The National Institutes of Health is preparing to launch a “flurry” of large clinical trials to test new approaches to treating Covid-19, according to the agency’s director, hoping to expand what for now remains a limited arsenal of therapies to help people with the disease.
In an interview, NIH Director Francis Collins characterized the studies as “really well-powered, rigorously designed clinical trials.”
Among the trials, he said: studies of antiviral monoclonal antibodies to treat Covid-19 in both hospitalized patients and patients who can be treated at home; studies of drugs to quell overreaction of the immune system that the agency has picked from dozens of approved treatments; and studies of blood thinners in very sick Covid-19 patients to prevent problems caused by blood clots. Those treatment studies will be on top of the work that the NIH is also doing on vaccines, including the Covid-19 vaccine being developed by Moderna Therapeutics.
Currently, only two drugs have been shown to be effective in patients with the disease. In clinical trials, Gilead’s remdesivir reduced the time it took patients to recover; dexamethasone, a steroid, prolonged survival in the sickest patients in a study conducted in the U.K.
Collins, who has been at the NIH for 27 years before becoming director in 2009, said he has become “obsessed” with the agency’s efforts to test medicines as treatments for Covid-19. He compared the tense and urgent effort to test Covid-19 treatments and vaccines to his time running the Human Genome Project, when there was a heated competition to deliver results before a private-sector project.
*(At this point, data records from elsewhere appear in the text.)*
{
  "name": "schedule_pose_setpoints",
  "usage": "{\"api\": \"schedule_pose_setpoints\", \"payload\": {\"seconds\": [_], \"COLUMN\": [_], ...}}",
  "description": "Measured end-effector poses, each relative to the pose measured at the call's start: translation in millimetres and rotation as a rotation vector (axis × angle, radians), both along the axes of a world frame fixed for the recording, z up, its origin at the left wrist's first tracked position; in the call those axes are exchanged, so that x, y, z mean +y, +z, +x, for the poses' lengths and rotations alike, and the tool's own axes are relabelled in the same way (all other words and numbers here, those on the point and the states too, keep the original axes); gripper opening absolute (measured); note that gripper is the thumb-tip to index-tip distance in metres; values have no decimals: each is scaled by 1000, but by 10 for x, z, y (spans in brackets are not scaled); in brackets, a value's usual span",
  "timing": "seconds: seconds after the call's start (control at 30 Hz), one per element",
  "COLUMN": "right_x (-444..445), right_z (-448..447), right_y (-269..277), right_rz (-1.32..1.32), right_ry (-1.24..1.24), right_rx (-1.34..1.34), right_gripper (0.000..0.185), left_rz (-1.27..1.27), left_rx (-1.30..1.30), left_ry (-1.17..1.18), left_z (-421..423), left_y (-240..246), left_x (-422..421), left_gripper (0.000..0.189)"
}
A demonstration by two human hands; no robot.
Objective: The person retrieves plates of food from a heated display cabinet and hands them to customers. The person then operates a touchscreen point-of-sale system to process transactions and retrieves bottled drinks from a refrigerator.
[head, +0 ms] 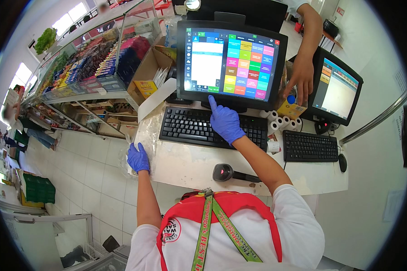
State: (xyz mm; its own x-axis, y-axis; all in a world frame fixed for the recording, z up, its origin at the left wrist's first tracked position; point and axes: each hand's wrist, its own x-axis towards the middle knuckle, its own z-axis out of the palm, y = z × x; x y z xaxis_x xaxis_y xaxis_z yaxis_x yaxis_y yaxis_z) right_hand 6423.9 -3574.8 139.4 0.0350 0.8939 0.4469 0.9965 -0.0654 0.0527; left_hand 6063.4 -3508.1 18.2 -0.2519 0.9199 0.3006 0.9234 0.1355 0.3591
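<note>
My right hand (226, 122), in a blue glove, reaches over the black keyboard (190, 126) with its index finger extended. The fingertip is at the lower bezel of the point-of-sale touchscreen (207, 61), just under the screen's bottom row of buttons; whether it touches cannot be told. Coloured tiles fill the right part of that screen, and a white list panel the left. My left hand (138, 158), gloved alike, rests at the left edge of the white counter (183, 162), beside clear plastic covering. Nothing shows in either hand. A handheld barcode scanner (224, 172) lies near the counter's front edge.
Another person's hand (300, 79) reaches down from behind onto a yellow box (291, 107) with a blue cap on it. Paper rolls (281, 122), a second monitor (339, 86), keyboard (310, 146) and mouse (342, 163) stand right. A glass display case (88, 69) stands left.
</note>
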Motion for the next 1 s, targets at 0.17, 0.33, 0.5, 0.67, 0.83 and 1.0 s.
{"api": "schedule_pose_setpoints", "payload": {"seconds": [0.17, 0.33, 0.5, 0.67, 0.83, 1.0], "right_x": [90, 500, 906, 1060, 645, 33], "right_z": [43, 75, -35, 86, 595, 1295], "right_y": [211, 747, 1144, 1179, 964, 984], "right_rz": [-1, 73, 120, 116, 363, 402], "right_ry": [34, -47, -3, 25, -110, -473], "right_rx": [94, 164, 215, 227, 381, 464], "right_gripper": [53, 51, 51, 52, 51, 51], "left_rz": [-44, -33, -23, -2, -6, -30], "left_rx": [2, 3, 9, -12, -16, 17], "left_ry": [8, 21, 19, 10, 21, 11], "left_z": [12, 20, 6, -2, 10, 11], "left_y": [32, 33, 4, -7, -9, 0], "left_x": [0, -4, 8, -6, 6, 9], "left_gripper": [52, 48, 48, 49, 51, 53]}}
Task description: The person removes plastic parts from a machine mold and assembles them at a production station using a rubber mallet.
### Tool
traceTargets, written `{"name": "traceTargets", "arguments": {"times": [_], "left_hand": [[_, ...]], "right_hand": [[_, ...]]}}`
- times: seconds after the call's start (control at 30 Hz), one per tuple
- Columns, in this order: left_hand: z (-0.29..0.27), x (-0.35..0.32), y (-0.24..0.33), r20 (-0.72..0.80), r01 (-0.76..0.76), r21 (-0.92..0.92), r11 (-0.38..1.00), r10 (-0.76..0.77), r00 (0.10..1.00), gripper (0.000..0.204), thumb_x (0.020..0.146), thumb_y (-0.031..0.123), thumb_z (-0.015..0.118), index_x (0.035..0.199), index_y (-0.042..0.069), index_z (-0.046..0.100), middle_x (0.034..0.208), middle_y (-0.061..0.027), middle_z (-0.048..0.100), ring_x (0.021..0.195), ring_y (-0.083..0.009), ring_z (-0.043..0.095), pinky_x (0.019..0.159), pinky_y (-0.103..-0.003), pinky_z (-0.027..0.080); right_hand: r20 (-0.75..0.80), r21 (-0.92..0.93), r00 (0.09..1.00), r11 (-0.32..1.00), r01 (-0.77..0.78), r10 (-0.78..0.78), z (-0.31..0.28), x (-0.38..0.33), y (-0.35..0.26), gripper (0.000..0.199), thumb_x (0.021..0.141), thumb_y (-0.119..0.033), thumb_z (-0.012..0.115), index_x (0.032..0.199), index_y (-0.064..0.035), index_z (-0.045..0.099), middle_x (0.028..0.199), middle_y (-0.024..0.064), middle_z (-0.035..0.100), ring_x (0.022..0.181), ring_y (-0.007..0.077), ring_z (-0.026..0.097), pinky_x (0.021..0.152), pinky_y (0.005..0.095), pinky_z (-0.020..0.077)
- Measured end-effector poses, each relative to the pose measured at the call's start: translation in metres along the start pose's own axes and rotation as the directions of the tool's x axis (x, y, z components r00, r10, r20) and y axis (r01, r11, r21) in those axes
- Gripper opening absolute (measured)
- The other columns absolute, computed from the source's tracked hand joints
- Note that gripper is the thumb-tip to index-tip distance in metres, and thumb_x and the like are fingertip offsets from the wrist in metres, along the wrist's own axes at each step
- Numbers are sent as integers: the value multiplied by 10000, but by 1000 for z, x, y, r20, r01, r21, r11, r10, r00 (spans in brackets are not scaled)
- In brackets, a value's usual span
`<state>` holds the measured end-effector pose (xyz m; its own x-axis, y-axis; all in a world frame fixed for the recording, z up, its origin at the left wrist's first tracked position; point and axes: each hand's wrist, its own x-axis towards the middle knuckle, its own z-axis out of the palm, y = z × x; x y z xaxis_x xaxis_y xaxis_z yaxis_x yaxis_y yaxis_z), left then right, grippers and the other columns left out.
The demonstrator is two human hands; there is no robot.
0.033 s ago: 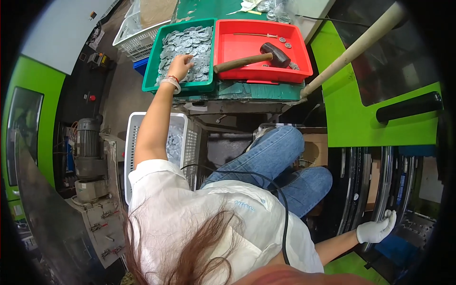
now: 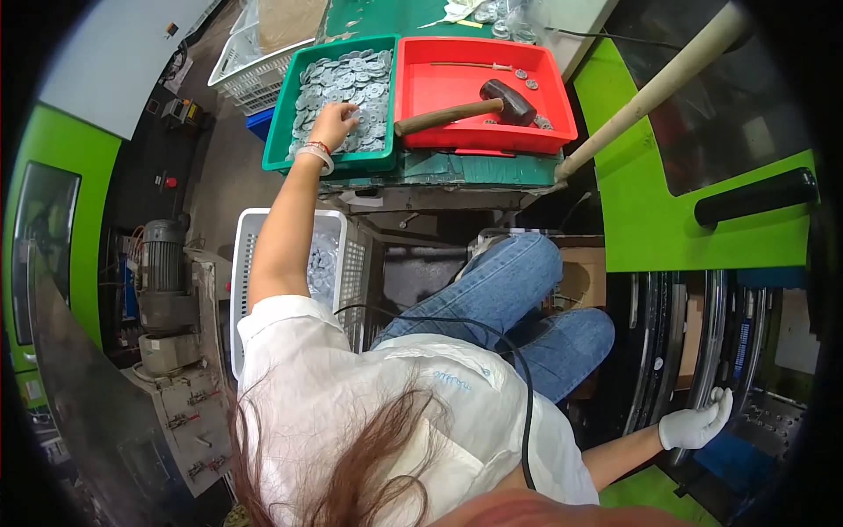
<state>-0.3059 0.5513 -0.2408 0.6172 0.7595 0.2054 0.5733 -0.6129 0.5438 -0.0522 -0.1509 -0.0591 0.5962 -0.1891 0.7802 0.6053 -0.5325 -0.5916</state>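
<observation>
My bare left hand (image 2: 334, 126), with bands around its wrist, is over the green tray (image 2: 274, 145) of flat grey discs (image 2: 356, 79). Its fingers are loosely bent and a gap shows between fingertips and thumb; I see nothing held there. Far off to the lower right, my right hand (image 2: 694, 426) wears a white glove. Its fingers curl upward around a small round greyish piece (image 2: 717, 394), partly hidden by the glove, beside the metal bars (image 2: 707, 351) of a machine.
A red tray (image 2: 439, 83) adjoins the green one, holding a wooden-handled mallet (image 2: 509, 104), a thin rod and several small round pieces. A white basket (image 2: 244, 290) stands below my left arm. A pale pole (image 2: 650, 92) slants past the table's right end. Green machine panels flank both sides.
</observation>
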Motion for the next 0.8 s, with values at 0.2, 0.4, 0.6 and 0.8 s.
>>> {"name": "traceTargets", "arguments": {"times": [0.2,0.4,0.6,0.8], "left_hand": [[1,5,13,71,-32,89,996,25,997,231,774,177,697,944,23,668,868,-152,664,834,-278,637,727,-358,495],[11,13,-12,-99,128,-460,879,-194,976,245,789,204,727,943,24,664,817,-74,681,711,-142,630,673,-289,500],[19,21,-33,-54,264,-511,818,-337,940,259,809,182,706,975,-2,630,804,-74,678,698,-133,637,649,-291,505],[23,22,-37,45,278,-148,949,-274,961,301,788,293,709,900,25,632,843,-112,675,763,-215,653,696,-328,504]], "right_hand": [[27,-8,999,999,35,-35,-2,-1,-2,254,959,-19,408,1087,77,605,1035,131,623,889,187,598,861,288,491],[38,38,999,999,24,-26,-5,-2,6,245,933,28,419,1077,80,611,1024,138,630,879,191,606,843,294,509],[84,22,996,1000,-18,16,1,-5,9,242,952,1,420,1099,75,598,1068,146,617,892,194,594,861,291,495],[110,27,994,1000,9,-12,5,-6,4,228,946,12,440,1094,70,603,1073,146,621,882,195,599,840,289,505]]}}
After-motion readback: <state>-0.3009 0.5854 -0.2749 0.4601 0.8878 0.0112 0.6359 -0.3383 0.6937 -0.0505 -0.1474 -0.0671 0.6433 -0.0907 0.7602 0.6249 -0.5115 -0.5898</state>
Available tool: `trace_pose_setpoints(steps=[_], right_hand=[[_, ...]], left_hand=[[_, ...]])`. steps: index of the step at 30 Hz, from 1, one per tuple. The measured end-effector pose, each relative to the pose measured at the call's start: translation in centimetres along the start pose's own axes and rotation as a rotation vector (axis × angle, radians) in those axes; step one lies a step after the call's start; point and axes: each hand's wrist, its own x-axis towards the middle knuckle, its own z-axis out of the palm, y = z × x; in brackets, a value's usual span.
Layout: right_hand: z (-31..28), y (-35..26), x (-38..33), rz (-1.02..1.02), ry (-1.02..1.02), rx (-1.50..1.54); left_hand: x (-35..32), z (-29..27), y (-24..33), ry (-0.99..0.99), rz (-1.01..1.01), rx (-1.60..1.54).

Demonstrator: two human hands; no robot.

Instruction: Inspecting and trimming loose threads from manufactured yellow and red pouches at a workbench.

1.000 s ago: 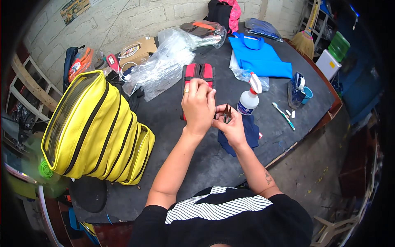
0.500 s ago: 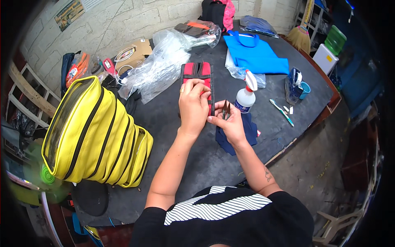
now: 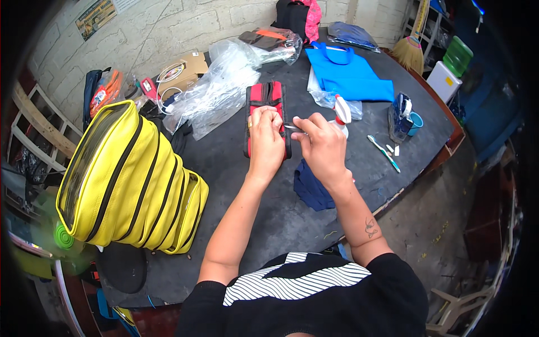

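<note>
A small red and black zippered pouch [image 3: 265,92] stands on the dark table in front of me. My left hand [image 3: 265,140] is closed over its near part, the curled fingers hiding much of the top. Close by on the right, my right hand [image 3: 323,140] is closed around thread snips [image 3: 290,127]. Their narrow metal blades point left at the pouch's black-trimmed right edge; whether they touch it is hard to tell. Partly behind the right hand stands a white spray bottle [image 3: 342,110]. Dark blue cloth [image 3: 311,188] lies below that hand.
Yellow zippered bags [image 3: 135,180] stand in a row on the left. Clear plastic wrap [image 3: 216,90] and a cardboard box [image 3: 188,70] lie behind them. A blue tote bag [image 3: 351,73] is far right, with a toothbrush [image 3: 384,153] and a blue cup [image 3: 415,122] nearer the edge.
My right hand has moved up and turned over, swinging the snips from pointing upward to pointing left at the pouch. The left hand stays on the pouch, which has shifted only slightly.
</note>
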Motion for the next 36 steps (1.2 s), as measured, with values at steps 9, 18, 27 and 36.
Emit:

He said the current effort is far more important.
“Nobody was going to die if we didn’t get the genome project done on a certain day,” Collins said.
Roughly a hundred people across government, academia, and industry have been working to organize large, systematic trials as part of the NIH’s Accelerating Covid-19 Therapeutic Interventions and Vaccines (ACTIV) effort. The goal of the public-private partnership is to develop a coordinated approach to prioritizing and speeding development of treatments and vaccines.
Researchers have registered with the U.S. government to begin more than 1,200 Covid-19 studies, according to a STAT analysis. But 38% were small — consisting of fewer than 100 patients. That disorganized effort is unlikely to deliver clear answers about what treatments work and what treatments don’t. Collins said that’s why ACTIV is important. “I think it has been just what was needed to keep us from going down a pathway of continued small studies and chaos about results,” Collins said.
The new trials will be part of that effort. Regeneron Pharmaceuticals, which is developing an anti-Covid-19 antibody cocktail and is participating in an NIH trial on using such antibodies for prevention, will not be included in the antibody treatment trial. But Collins said that other major drug makers would be included. The decision of whether to participate in the studies is entirely up to the manufacturers, and he said that he has no complaints when a company, such as Regeneron or, on vaccines, Pfizer, decides it can move faster on its own.
Collins also warned that the science around both treatments and vaccines is complicated and unpredictable, and requires doing lots of different things with the knowledge that some will fail. But the only solution, he said, is to run many studies in parallel.
Collins said the NIH has aimed not to duplicate efforts being undertaken elsewhere, which is why the U.S. studied remdesivir but not dexamethasone. However, the NIH, the U.K., and the World Health Organization all conducted their own randomized studies of hydroxychloroquine in hospitalized patients; all were negative.
Regardless, Collins promised that the government is going to make sure that trials are conducted rigorously “so that you’re not wasting time, money, or people’s willingness to volunteer.” And he promised that despite the need for speed in vaccine development, there would be no cutting corners.
“We will not put something out, and FDA won’t let us, that is not safe and effective. That’s the bottom line,” Collins said. “Even if we come up empty, I will not tolerate the idea that you put something out that’s actually harmful.”
The NIH is also trying to fix another problem: the need for better, faster Covid-19 tests, through a $1.5 billion effort called the Rapid Acceleration of Diagnostics or RADx initiative,which Collins and his colleagues described in an editorial in the New England Journal of Medicine on Wednesday.
Current testing technology based on the polymerase chain reaction “doesn’t seem to work very well in terms of handling the demand when the demand starts going up higher and higher,” Collins said. RADx has settled on a “Shark Tank”-like format where small startups audition technologies to receive NIH support. Applications have come from 600 efforts, of which 27 have entered the shark tank stage; one is getting ready to begin efforts aimed at manufacturing scale up and clinical validation. Most of these efforts, Collins said, are point-of-care tests.
The goal, he said, is to have an impact soon. Said Collins: “We’re not going to invest in any test that can’t be scaled up to sufficient numbers to have an impact in the coming months.”